Output exactly the lines that run from the top of the entries to the line holding "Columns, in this", including both of those lines.

_Data excerpts_
——————
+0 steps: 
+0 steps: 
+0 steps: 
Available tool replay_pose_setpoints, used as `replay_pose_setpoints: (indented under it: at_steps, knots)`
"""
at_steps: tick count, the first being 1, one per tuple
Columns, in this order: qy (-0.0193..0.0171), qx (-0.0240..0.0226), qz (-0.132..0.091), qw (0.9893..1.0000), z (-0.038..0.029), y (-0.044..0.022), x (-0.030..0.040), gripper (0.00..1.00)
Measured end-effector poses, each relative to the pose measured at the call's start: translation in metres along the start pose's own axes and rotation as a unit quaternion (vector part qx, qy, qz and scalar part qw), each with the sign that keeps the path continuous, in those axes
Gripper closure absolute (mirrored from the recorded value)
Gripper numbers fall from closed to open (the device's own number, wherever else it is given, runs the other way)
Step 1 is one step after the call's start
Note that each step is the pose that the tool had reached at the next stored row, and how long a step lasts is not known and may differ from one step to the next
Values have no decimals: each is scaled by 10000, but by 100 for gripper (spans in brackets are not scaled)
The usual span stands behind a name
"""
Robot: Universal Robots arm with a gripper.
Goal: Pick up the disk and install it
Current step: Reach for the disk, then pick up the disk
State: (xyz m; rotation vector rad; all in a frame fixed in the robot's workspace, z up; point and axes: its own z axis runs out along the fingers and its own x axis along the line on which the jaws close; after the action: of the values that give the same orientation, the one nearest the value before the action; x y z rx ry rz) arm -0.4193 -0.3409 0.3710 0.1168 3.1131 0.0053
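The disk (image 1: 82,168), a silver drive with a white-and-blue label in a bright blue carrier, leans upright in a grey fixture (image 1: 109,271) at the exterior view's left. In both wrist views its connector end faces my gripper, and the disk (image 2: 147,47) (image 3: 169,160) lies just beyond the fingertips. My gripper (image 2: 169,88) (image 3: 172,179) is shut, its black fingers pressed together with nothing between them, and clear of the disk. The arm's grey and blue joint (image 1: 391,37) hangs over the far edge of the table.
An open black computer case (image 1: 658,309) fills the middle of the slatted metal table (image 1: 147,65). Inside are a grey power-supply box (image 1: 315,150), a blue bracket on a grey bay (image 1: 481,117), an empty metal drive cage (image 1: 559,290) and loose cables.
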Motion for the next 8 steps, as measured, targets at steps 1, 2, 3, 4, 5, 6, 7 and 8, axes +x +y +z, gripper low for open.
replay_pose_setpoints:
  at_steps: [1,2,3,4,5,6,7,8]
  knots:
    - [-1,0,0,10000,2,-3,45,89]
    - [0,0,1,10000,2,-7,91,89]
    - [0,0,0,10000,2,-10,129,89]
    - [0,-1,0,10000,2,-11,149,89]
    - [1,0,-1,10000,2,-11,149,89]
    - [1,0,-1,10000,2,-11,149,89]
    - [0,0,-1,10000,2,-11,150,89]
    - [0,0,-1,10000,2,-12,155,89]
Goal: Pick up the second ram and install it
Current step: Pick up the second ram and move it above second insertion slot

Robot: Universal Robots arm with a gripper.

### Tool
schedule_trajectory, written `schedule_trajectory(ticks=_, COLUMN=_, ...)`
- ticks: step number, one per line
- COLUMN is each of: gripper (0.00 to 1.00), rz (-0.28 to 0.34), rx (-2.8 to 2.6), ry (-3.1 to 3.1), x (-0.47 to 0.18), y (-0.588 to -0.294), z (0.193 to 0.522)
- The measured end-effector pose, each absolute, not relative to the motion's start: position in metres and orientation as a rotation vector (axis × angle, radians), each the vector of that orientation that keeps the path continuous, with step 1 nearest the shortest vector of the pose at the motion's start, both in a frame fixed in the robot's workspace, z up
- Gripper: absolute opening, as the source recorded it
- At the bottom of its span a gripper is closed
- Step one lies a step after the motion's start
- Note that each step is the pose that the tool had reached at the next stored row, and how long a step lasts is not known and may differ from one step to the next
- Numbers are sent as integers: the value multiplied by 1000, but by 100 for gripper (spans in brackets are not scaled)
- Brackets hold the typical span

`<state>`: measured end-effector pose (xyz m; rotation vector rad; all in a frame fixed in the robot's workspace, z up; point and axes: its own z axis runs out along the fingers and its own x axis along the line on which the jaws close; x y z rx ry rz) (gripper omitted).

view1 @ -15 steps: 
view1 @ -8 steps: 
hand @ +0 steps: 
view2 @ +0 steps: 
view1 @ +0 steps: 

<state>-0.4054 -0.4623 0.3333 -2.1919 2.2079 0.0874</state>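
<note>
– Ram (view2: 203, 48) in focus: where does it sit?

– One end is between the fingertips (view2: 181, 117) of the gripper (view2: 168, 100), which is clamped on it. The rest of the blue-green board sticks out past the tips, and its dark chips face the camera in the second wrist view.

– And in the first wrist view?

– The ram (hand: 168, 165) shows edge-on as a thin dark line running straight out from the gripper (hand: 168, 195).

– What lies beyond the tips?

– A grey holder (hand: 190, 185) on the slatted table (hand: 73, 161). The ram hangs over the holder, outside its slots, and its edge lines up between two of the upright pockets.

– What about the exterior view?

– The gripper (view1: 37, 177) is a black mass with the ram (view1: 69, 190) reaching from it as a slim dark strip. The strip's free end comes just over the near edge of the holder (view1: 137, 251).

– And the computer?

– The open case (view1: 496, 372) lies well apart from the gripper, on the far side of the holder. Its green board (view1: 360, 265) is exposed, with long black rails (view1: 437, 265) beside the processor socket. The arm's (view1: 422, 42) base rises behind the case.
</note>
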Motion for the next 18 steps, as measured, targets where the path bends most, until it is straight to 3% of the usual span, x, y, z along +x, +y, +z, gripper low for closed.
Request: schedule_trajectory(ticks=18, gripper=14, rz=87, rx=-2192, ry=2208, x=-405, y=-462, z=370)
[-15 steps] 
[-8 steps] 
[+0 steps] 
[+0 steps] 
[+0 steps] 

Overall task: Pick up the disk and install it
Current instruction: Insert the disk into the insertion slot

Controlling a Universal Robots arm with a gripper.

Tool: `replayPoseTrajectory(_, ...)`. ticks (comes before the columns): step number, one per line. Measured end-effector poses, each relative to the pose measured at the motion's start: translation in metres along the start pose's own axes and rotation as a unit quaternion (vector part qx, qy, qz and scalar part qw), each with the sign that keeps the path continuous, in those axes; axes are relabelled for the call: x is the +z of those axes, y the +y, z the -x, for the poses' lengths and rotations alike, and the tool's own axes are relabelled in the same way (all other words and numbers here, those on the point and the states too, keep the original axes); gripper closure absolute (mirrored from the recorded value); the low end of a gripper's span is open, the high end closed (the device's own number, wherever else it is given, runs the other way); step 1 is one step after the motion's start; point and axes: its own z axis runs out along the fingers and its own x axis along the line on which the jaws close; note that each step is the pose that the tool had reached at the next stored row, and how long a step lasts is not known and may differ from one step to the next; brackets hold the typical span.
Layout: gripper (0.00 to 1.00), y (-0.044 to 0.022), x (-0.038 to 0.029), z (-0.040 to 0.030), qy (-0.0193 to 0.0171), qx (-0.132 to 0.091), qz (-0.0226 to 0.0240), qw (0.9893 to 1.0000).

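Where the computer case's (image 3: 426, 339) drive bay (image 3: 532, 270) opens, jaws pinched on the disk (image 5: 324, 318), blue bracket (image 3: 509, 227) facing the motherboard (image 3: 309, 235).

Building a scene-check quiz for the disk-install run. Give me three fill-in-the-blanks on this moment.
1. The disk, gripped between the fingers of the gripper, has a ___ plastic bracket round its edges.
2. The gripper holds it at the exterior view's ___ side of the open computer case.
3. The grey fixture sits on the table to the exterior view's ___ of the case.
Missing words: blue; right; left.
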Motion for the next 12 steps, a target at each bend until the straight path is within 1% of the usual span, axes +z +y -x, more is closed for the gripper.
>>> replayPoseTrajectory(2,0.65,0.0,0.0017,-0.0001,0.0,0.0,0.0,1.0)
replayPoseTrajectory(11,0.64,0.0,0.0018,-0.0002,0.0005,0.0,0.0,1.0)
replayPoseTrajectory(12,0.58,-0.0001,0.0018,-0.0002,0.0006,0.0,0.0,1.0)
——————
_Exercise solution_
+0 steps: 
+0 steps: 
+0 steps: 
Available tool replay_pose_setpoints, used as `replay_pose_setpoints: (indented under it: at_steps, knots)`
"""
at_steps: tick count, the first being 1, one per tuple
Columns, in this order: qy (-0.0193..0.0171), qx (-0.0240..0.0226), qz (-0.132..0.091), qw (0.9893..1.0000), z (-0.038..0.029), y (-0.044..0.022), x (-0.030..0.040), gripper (0.00..1.00)

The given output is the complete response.